XAU/USD : Four-hour chart

Gold continued losing ground through the mid-European session and dropped to one-month lows, around the $1,773-72 region in the last hour. The US dollar was back in demand amid expectations for an imminent Fed taper announcement and a modest pickup in the US Treasury bond yields. This, in turn, was seen as a key factor that weighed on the XAU/USD for the second successive day.

Meanwhile, the latest leg of a sudden fall over the past hour or so could be attributed to some technical selling below the $1,780 horizontal support, or monthly lows touched on Tuesday. Given the recent pullback from the $1,832-34 supply zone, the overnight rejection near a technically significant 200-day SMA and the subsequent decline supports prospects for additional losses.

Next on tap will be the US economic docket, highlighting the release of Retail Sales, Philly Fed Manufacturing Index and the usual Weekly Initial Jobless Claims. This, along with the US bond yields, might influence the USD price dynamics and provide some impetus to gold. 

Previous update: Gold extended the previous day’s rejection slide from the very important 200-day SMA and witnessed some follow-through selling for the second successive session on Thursday. The downward trajectory dragged the XAU/USD back closer to monthly swing lows, around the $1,780 region, touched earlier this week. Despite signs of easing inflationary pressures in the US, investors still believe that the Fed would begin rolling back its massive pandemic-era stimulus later this year. This, in turn, was seen as a key factor driving flows away from the non-yielding yellow metal.

Meanwhile, worries about the fast-spreading Delta variant and a global economic slowdown did little to lend any support to the safe-haven XAU/USD. Bulls even shrugged off a subdued US dollar price action, which tends to benefit dollar-denominated commodities, including gold. With the latest leg down, the precious metal has now erased its weekly gains and seems vulnerable to slide further. A convincing break below the $1,780 horizontal support will reaffirm the negative outlook and set the stage for the resumption of the recent decline from the $1,832-34 supply zone.

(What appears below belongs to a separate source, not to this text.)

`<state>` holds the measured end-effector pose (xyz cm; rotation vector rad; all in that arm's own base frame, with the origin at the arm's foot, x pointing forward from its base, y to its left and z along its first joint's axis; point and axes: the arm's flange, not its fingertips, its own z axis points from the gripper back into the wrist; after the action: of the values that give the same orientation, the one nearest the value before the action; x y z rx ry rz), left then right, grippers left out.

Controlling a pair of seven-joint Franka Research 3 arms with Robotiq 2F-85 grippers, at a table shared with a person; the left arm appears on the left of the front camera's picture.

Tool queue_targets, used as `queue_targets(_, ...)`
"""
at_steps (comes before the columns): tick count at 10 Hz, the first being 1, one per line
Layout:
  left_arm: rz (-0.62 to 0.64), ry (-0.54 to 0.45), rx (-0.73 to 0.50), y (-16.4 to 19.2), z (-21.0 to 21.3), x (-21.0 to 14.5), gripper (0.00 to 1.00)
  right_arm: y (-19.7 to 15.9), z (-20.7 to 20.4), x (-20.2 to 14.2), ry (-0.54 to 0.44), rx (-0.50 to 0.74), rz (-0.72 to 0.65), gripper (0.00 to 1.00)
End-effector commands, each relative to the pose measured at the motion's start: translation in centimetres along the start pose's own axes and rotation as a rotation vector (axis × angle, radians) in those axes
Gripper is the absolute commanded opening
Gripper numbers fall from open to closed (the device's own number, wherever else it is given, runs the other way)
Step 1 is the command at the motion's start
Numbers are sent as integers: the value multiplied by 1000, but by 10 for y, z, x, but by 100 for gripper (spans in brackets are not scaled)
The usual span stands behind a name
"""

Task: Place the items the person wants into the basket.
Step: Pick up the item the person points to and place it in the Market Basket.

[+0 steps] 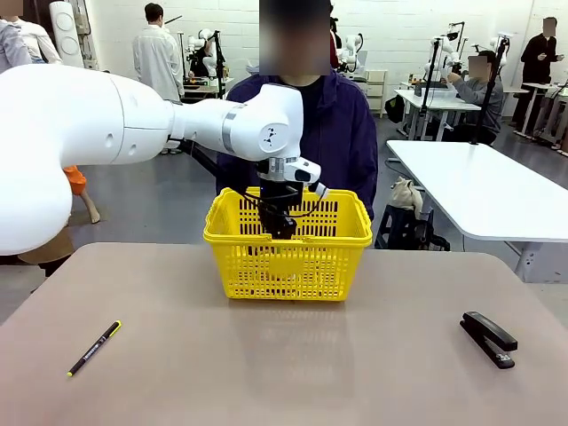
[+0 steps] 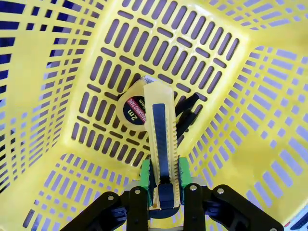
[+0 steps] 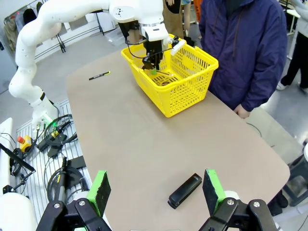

Previous update: Gold (XAU/USD) takes offers around $1,792.50, extending the previous day’s losses heading into Thursday’s European session.

The yellow metal failed to benefit from the US dollar weakness on Wednesday as market sentiment dwindles over the Fed’s next moves even as the US Consumer Price Index (CPI) favored equities and weighed on the US Treasury yields.

The reason could be linked to the cautious optimism shown by the European Central Bank (ECB) policymakers and strong NY Empire State Manufacturing, as well as Import-Export Price Index data for September and August respectively.

Among the ECB policymakers, Executive Board Member Isabel Schnabel was more hawkish while saying, “Market may be overestimating risks to the global growth outlook.” On the same line was ECB Chief Economist Philip Lane who said that he is happy that the accommodative monetary policy is helping to build core inflation in the euro area, as reported by Reuters.

It’s worth noting that Australia’s trilateral security pact with the UK and the US, availing nuclear-powered submarines, signals a further worsening of relations with China and weighed on market sentiment earlier in the day. Further, higher virus infections in Australia, China and New Zealand also challenge the risk appetite, as well as gold prices.

It should be noted that the US adds the UK to its welcome list for the next week’s diplomatic talks in the White House and amplifies market fears that the Western friends are again gearing up for a battle with China, which in turn heavy the sentiment.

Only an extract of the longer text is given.